Item 4. Description of Securities.
Class A common stock, $0.0001 par value per share.
Item 5. Interests of Names Experts and Counsel.
Certain legal matters in connection with this registration statement will
be passed upon for Outlook Sports Technology, Inc. by Sichenzia, Ross & Friedman
LLP, New York, New York. Sichenzia, Ross & Friedman LLP owns 35,000 shares of
class A common stock of the registrant.
Item 6. Indemnification of Directors and Officers.
The Registrant's Certificate of Incorporation includes certain provisions
permitted pursuant to the Delaware General Corporation Law ("Delaware Law")
whereby officers and directors of the Registrant are to be indemnified against
certain liabilities. The Certificate of Incorporation also limits to the fullest
extent permitted by Delaware Law a director's liability to the Registrant or its
stockholders for monetary damages for breach of fiduciary duty as a director,
including gross negligence, except liability for (i) breach of the director's
duty of loyalty, (ii) acts or omissions not in good faith or which involve
intentional misconduct or a knowing violation of the law, (iii) the unlawful
payment of a dividend or unlawful stock purchase or redemption, and (iv) any
transaction from which the director derives an improper personal benefit.
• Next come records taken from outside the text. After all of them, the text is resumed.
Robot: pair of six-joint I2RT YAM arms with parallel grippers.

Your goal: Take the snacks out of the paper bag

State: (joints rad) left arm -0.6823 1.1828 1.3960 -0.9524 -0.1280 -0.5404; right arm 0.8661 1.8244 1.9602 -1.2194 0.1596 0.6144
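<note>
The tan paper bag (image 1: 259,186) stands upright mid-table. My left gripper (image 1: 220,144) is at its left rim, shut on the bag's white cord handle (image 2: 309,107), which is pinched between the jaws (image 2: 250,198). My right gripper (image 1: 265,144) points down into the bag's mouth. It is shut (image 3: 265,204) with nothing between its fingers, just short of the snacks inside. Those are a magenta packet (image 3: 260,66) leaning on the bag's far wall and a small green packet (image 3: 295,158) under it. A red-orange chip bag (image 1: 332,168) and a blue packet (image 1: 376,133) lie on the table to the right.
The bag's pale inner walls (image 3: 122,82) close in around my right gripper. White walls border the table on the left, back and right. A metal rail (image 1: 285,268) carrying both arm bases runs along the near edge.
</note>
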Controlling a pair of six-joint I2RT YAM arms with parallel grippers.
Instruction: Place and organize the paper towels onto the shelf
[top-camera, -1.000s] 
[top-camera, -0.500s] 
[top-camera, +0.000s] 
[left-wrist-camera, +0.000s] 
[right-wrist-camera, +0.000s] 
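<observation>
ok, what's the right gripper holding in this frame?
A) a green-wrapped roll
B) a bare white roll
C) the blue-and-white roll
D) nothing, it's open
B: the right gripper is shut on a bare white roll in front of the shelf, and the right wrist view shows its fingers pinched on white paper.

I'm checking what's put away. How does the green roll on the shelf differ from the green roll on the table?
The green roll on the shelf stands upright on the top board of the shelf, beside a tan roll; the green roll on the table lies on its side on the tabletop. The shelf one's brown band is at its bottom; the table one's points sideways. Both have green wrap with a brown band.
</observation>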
Delaware Law does not permit a corporation to eliminate a director's duty of
care and this provision of the Registrant's Certificate of Incorporation has no
effect on the availability of equitable remedies, such as injunction or
rescission, based upon a director's beach of the duty of care.
<PAGE>
Article SEVENTH of the Registrant's Certificate of Incorporation, as
amended (the "Certificate of Incorporation"), provides that no director of the
Registrant shall be personally liable for any monetary damages for any breach of
fiduciary duty as a director, except to the extent that the Delaware General
Corporation Law prohibits the elimination or limitation of liability of
directors for breach of fiduciary duty.
Article EIGHTH of the Certificate of Incorporation provides that a
director or officer of the Registrant shall be indemnified by the Registrant
against (a) all expenses (including attorneys' fees), judgments, fines and
amounts paid in settlement incurred in connection with any litigation or other
legal proceeding (other than an action by or in the right of the Registrant)
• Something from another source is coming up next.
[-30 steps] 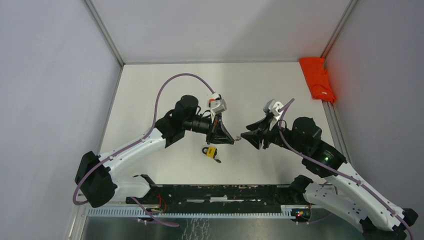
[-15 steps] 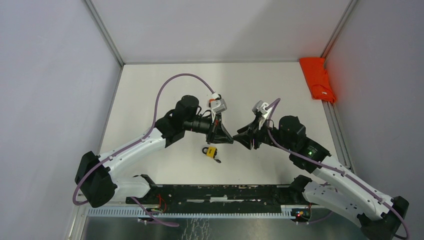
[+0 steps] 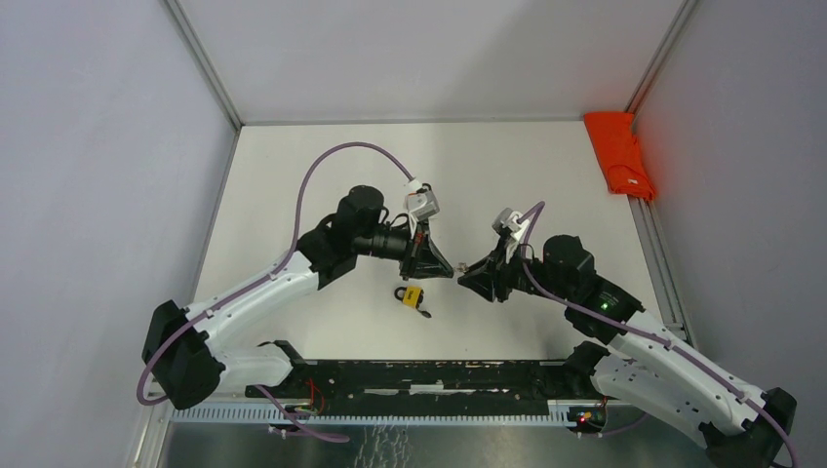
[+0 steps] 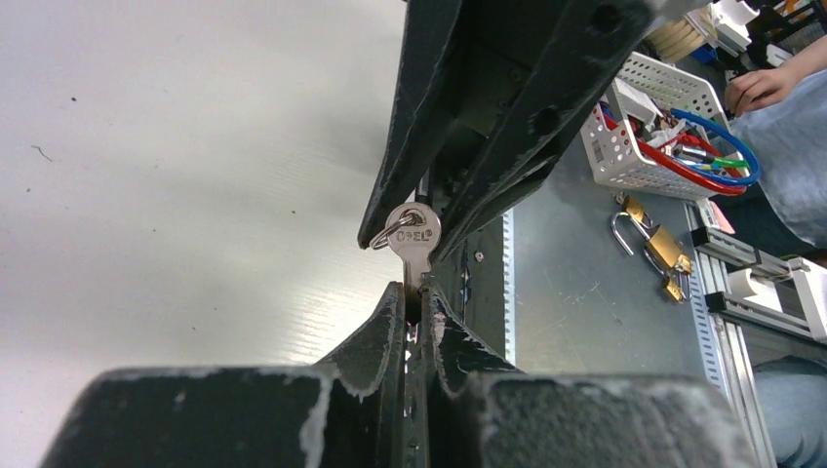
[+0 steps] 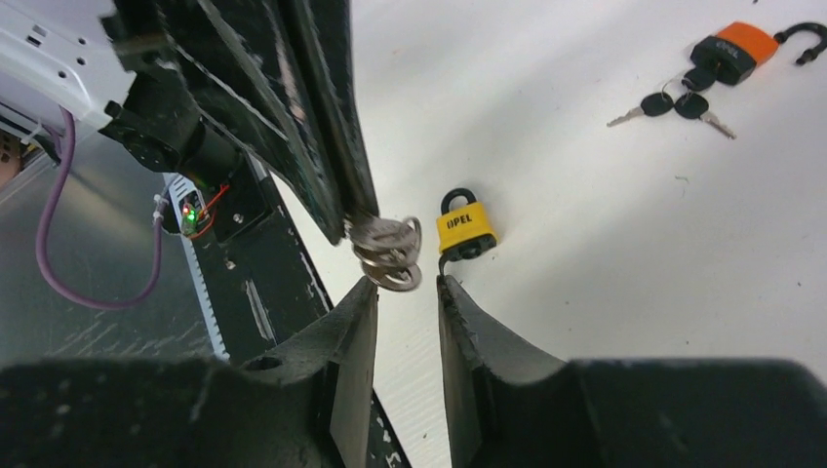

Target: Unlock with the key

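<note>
My left gripper (image 4: 414,292) is shut on the blade of a silver key (image 4: 413,234). The key's head and ring stick out past the fingertips. In the top view the left gripper (image 3: 449,274) meets my right gripper (image 3: 465,270) tip to tip above the table. In the right wrist view the right gripper (image 5: 405,283) is open, with the key head and ring (image 5: 390,255) at the mouth of its jaws, not clamped. The yellow padlock (image 3: 411,295) lies on the table below the grippers, its shackle closed (image 5: 465,226).
An orange padlock (image 5: 731,49) with black-headed keys (image 5: 673,105) lies further off on the white table. A red cloth (image 3: 620,154) sits at the back right corner. A black rail (image 3: 429,375) runs along the near edge. Beyond it are a white basket (image 4: 644,127) and a brass padlock (image 4: 653,244).
My right arm has moved left until its fingertips reached the key head, and its jaws have narrowed. The left arm has held still with the key.
</note>
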Motion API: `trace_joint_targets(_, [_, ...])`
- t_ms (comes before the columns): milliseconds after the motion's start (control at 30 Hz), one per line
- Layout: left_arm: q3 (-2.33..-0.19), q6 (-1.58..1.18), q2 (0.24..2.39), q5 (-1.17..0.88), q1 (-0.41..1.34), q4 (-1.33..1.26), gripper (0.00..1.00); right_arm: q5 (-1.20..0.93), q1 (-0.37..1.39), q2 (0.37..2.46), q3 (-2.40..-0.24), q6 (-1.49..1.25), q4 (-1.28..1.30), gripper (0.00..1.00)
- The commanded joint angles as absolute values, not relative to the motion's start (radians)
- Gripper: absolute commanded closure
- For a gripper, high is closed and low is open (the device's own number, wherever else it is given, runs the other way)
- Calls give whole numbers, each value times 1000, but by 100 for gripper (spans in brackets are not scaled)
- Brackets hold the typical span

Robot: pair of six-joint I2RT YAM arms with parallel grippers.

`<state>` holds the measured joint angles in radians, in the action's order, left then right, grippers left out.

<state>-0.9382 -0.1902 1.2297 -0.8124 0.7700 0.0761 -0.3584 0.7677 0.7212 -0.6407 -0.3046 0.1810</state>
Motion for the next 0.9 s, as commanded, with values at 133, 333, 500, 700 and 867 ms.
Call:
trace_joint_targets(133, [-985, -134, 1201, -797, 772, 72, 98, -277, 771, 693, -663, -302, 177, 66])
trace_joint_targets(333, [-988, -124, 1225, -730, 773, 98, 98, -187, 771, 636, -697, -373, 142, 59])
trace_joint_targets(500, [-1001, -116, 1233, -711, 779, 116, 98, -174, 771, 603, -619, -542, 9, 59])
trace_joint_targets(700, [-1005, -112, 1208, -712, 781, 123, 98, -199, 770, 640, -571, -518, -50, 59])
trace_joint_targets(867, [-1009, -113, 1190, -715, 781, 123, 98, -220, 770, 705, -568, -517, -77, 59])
brought against him or her by virtue of his or her position as a director or
officer of the Registrant if he or she acted in good faith and in a manner he or
she reasonably believed to be in, or not opposed to, the best interests of the
Registrant, and, with respect to any criminal action or proceeding, had no
reasonable cause to believe his or her conduct was unlawful and (b) all expenses
(including attorneys' fees) and amounts paid in settlement incurred in
connection with any action by or in the right of the Registrant brought against
him or her by virtue of his or her position as a director or officer of the
Registrant if he or she acted in good faith and in a manner he or she reasonably
believed to be in, or not opposed to, the best interests of the Registrant,
except that no indemnification shall be made with respect to any matter as to
which such person shall have been adjudged to be liable to the Registrant,
unless a court determines that, despite such adjudication but in view of all of
the circumstances, he or she is entitled to indemnification of such expenses.
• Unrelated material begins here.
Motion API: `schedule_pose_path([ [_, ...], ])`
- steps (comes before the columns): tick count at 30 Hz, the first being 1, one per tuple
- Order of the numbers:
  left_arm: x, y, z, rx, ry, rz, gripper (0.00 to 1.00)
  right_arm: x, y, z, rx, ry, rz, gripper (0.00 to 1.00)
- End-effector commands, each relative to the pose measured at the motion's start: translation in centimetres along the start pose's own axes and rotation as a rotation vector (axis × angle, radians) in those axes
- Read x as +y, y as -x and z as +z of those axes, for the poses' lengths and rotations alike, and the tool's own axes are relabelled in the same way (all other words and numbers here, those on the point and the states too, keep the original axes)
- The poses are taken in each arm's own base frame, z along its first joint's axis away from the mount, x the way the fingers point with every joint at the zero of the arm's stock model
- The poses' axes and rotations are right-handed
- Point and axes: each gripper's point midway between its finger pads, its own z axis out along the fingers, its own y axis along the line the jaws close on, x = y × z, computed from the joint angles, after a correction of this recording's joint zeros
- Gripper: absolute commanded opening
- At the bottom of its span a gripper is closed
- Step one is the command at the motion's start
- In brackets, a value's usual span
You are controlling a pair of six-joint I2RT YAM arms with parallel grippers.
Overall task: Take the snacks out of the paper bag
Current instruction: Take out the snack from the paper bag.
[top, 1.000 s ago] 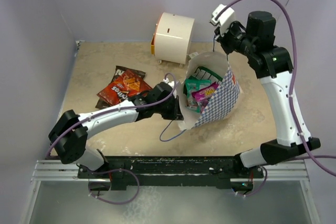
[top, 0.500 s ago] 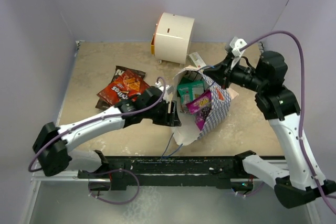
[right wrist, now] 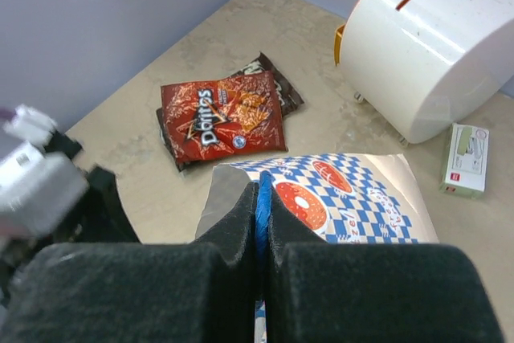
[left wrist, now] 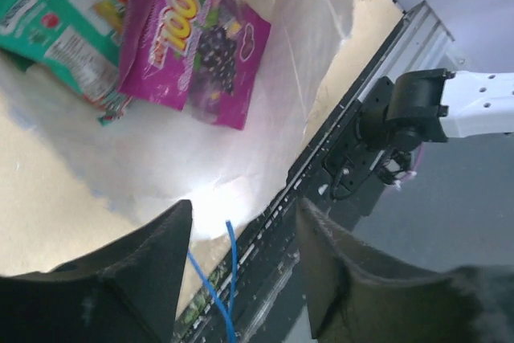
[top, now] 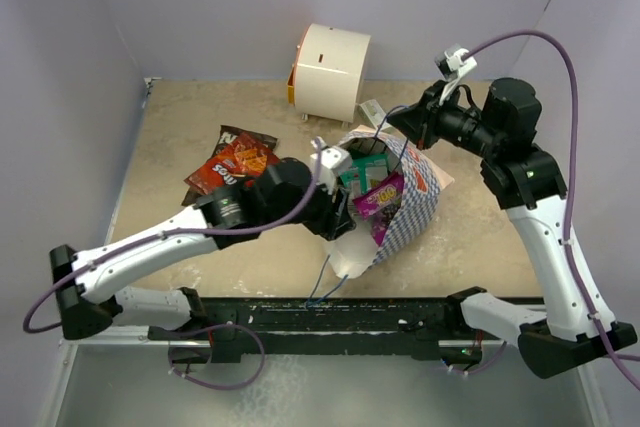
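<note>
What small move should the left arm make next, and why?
Probably ease the open left gripper forward onto the purple packet: it lies nearest inside the paper bag, whose mouth faces it while the right gripper holds the bag up.

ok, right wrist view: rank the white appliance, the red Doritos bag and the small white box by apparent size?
1. white appliance: largest, even though the frame crops it.
2. red Doritos bag: clearly mid-sized.
3. small white box: smallest by far.
No close calls.
</note>
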Motion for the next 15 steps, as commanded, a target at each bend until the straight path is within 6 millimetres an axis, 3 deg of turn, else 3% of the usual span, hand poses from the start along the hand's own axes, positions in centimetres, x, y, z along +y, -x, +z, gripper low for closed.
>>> schedule_pose_path([
  [1, -1.1, 2.8, 3.8, -0.083, 0.055, 0.181, 0.52, 1.0, 1.9, -1.5, -0.011, -0.016, 0.027, 0.0],
  [4, 0.9, 2.2, 7.2, -0.013, 0.188, 0.168, 0.35, 1.5, 2.1, -2.2, -0.012, 0.0, -0.002, 0.0],
  [8, 2.1, 1.4, 11.6, 0.007, 0.22, 0.224, 0.31, 1.3, 2.0, -2.9, -0.035, -0.021, -0.052, 0.0],
  [11, 3.8, 1.4, 13.4, 0.024, 0.261, 0.22, 0.26, 1.5, 2.4, -3.2, -0.063, -0.022, -0.065, 0.0],
  [15, 4.3, 2.0, 15.2, 0.019, 0.246, 0.259, 0.23, 1.6, 2.3, -3.5, -0.05, -0.015, -0.11, 0.0],
])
Notwithstanding the foregoing, to the extent that a director or officer has been
successful, on the merits or otherwise, including the dismissal of an action
without prejudice, he or she is required to be indemnified by the Registrant
against all expenses (including attorneys' fees) incurred in connection
therewith. Expenses shall be advanced to a director or officer at his or her
request, provided that he or she undertakes to repay the amount advanced if it
is ultimately determined that he or she is not entitled to indemnification for
such expenses.
Indemnification is required to be made unless the Registrant determines
that the applicable standard of conduct required for indemnification has not
been met. In the event of a determination by the Registrant that the director or
officer did not meet the applicable standard of conduct required for
indemnification, or if the Registrant fails to make an indemnification payment
within sixty days after such payment is claimed by such person, such person is
permitted to petition the court to make an independent determination as to
whether such person is entitled to indemnification. As a condition precedent to
the right of indemnification, the director or officer must give the Registrant
notice of the action for which indemnity is sought and the Registrant has the
right to participate in such action or assume the defense thereof.
Article EIGHTH of the Certificate of Incorporation further provides
that the indemnification provided therein is not exclusive, and provides that in
the event that the Delaware General Corporation Law is amended to expand the
indemnification permitted to directors or officers the Registrant must indemnify
those persons to the fullest extent permitted by such law as so amended.
Section 145 of the Delaware General Corporation Law provides that a
corporation has the power to indemnify a director, officer, employee or agent of
the corporation and certain other persons serving at the request of the
corporation in related capacities against amounts paid and expenses incurred in
connection with an action or proceeding to which he or she is or is threatened
to be made a party by reason of such position, if such person shall have acted
in good faith and in a manner he or she reasonably believed to be in or not
opposed to the best interests of the corporation, and, in any criminal
proceeding, if such person had no reasonable cause to believe his or her conduct
was unlawful; provided that, in the case of actions brought by or in the right
of the corporation, no indemnification shall be made with respect to any matter
as to which such person shall have been adjudged to be liable to the corporation
unless and only to the extent that the adjudicating court determines that such
indemnification is proper under the circumstances.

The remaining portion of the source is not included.